BEGIN Provided material

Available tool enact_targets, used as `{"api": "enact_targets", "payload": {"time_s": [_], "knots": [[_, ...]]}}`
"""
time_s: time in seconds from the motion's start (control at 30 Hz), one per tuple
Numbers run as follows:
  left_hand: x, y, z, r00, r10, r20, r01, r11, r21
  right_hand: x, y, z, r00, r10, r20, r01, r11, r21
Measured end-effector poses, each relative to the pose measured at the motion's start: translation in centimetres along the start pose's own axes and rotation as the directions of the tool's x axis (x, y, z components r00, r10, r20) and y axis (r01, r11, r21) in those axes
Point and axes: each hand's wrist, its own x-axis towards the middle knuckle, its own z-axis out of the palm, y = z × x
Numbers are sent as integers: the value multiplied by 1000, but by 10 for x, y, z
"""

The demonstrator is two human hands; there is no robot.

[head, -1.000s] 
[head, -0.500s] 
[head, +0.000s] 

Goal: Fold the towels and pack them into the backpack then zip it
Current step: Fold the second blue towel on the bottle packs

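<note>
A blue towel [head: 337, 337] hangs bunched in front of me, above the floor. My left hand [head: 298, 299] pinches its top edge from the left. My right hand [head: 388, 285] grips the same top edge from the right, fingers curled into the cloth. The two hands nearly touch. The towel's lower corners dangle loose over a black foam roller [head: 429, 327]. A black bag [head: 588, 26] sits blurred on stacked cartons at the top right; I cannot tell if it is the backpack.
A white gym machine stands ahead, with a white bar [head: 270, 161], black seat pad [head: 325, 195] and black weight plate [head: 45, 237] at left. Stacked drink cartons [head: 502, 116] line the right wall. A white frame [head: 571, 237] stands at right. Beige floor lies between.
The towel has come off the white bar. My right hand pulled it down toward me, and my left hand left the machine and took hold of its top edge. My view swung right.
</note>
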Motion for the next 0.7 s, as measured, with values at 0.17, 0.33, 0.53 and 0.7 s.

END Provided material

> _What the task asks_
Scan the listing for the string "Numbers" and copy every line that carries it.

> _Finished exercise_
Numbers run as follows:
Numbers are sent as integers: the value multiplied by 1000, but by 10 for x, y, z

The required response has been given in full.